Don't quit. The next time I hear from you I hope that you say that you are still on track. If I can do it so can you. I have been going to the gym and working out for 1 year with NO WEIGHT LOSS. I know its because I was not watching my fat grams, which I am doing now. I know I will see results if I keep it up and so will you. Dont give up.

DonnaD 03-05-2004 09:42 PM

Quote:

Originally Posted by debbiejarrell
DonnaD,

Don't quit. The next time I hear from you I hope that you say that you are still on track. If I can do it so can you. I have been going to the gym and working out for 1 year with NO WEIGHT LOSS. I know its because I was not watching my fat grams, which I am doing now. I know I will see results if I keep it up and so will you. Dont give up.
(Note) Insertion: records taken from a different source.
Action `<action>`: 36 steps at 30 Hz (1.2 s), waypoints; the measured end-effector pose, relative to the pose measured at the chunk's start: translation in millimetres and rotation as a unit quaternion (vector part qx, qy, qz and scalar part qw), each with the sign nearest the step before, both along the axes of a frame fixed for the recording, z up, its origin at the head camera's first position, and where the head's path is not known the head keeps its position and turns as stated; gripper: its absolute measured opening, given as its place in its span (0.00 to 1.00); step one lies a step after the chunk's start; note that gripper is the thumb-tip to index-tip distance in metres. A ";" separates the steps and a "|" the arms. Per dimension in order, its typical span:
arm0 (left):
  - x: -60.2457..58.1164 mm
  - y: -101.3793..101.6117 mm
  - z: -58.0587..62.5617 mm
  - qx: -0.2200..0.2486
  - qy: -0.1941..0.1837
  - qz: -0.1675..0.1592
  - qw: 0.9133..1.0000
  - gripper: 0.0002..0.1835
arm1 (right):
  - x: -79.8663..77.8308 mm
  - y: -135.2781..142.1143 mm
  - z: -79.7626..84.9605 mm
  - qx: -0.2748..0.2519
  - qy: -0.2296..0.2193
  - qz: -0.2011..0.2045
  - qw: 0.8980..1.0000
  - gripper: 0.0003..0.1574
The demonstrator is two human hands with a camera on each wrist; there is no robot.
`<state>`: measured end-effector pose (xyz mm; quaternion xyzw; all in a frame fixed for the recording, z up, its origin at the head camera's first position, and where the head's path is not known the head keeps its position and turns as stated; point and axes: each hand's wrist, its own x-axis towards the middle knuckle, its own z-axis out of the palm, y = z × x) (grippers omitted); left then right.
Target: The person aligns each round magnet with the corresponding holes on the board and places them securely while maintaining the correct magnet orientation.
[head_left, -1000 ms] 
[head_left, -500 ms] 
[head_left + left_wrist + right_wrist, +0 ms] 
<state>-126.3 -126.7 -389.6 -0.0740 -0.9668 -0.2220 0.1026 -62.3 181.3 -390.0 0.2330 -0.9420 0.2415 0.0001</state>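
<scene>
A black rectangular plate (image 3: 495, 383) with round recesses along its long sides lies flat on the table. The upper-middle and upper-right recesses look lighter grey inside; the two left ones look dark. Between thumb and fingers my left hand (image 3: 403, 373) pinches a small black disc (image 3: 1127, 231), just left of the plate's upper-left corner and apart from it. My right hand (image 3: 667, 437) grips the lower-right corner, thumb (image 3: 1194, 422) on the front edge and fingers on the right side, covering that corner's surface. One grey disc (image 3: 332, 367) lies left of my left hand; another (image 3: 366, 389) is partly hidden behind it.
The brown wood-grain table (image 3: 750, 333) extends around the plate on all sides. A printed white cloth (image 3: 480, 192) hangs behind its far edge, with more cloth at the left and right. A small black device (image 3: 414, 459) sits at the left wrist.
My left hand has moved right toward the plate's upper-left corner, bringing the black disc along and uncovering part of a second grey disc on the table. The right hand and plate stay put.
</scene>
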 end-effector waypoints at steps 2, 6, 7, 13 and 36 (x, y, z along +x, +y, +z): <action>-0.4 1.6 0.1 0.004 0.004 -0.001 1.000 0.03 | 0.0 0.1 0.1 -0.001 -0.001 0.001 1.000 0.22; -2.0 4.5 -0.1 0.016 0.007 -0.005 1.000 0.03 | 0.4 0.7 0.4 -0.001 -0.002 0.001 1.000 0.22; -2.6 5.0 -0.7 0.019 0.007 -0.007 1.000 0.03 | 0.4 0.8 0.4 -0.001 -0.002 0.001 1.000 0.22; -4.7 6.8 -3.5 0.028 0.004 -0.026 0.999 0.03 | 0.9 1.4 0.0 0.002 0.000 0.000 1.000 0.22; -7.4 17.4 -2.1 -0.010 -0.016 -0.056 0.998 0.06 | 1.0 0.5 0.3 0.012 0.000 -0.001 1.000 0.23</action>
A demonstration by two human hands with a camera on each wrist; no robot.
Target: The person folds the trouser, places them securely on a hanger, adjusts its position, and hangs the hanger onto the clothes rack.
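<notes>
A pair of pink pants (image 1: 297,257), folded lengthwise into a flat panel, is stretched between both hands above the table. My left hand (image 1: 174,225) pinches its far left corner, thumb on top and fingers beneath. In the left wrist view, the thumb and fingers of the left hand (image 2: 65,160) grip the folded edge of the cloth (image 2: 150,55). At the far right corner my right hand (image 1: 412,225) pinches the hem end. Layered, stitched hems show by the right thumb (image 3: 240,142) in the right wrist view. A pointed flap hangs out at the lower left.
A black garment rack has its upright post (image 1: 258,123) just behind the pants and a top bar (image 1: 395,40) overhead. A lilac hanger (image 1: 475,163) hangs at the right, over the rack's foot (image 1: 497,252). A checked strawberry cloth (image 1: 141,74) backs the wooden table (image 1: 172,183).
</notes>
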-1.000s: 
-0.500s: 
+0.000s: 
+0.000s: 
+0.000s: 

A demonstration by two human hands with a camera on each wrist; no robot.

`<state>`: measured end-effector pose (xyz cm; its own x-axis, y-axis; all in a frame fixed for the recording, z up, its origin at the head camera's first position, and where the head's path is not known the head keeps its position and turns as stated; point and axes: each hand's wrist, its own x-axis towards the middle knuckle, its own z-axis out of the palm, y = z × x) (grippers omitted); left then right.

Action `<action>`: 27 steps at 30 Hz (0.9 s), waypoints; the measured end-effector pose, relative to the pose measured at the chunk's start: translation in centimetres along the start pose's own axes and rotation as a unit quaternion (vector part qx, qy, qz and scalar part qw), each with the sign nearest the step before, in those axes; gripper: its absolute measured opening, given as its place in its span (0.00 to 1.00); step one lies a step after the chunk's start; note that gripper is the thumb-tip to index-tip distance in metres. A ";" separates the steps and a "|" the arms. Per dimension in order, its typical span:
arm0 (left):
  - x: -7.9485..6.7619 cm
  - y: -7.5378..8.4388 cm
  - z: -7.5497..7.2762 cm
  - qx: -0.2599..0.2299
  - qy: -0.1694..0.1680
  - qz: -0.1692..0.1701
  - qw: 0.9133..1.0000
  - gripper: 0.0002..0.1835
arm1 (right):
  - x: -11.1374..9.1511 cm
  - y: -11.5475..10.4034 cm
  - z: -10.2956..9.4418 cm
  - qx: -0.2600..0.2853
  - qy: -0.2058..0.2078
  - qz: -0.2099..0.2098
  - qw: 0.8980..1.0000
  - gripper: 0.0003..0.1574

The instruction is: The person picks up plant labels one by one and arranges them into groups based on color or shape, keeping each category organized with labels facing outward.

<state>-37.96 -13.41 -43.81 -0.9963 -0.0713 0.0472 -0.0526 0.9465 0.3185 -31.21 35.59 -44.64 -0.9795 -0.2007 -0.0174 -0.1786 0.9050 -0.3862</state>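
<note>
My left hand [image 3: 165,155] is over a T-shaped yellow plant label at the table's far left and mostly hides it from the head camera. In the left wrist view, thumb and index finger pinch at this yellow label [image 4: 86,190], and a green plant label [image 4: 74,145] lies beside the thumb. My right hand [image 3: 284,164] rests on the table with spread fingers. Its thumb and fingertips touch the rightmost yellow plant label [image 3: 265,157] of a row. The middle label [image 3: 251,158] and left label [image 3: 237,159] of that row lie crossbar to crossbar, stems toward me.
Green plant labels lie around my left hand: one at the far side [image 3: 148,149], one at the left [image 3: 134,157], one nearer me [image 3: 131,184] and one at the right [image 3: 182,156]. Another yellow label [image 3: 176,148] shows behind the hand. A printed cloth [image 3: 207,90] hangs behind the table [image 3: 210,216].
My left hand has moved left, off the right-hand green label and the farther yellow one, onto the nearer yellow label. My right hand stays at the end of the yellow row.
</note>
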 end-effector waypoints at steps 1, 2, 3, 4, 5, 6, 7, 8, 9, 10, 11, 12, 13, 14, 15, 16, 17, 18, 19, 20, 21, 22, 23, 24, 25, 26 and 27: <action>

Debbie, thanks so much for the encouragement :cheer: I think half of my problem today is that I was so upset I went right for the white carbs and now my head & stomach hurt and I'm so depressed. :( I guess I have to shake this off and start over tomorrow. The dh heard me going off on one of my sons and from there I started the self pity and he crawled under the covers just to avoid me. Can't say I blame him. He's getting up now. Probably hears me sniffling. I feel like an idiot.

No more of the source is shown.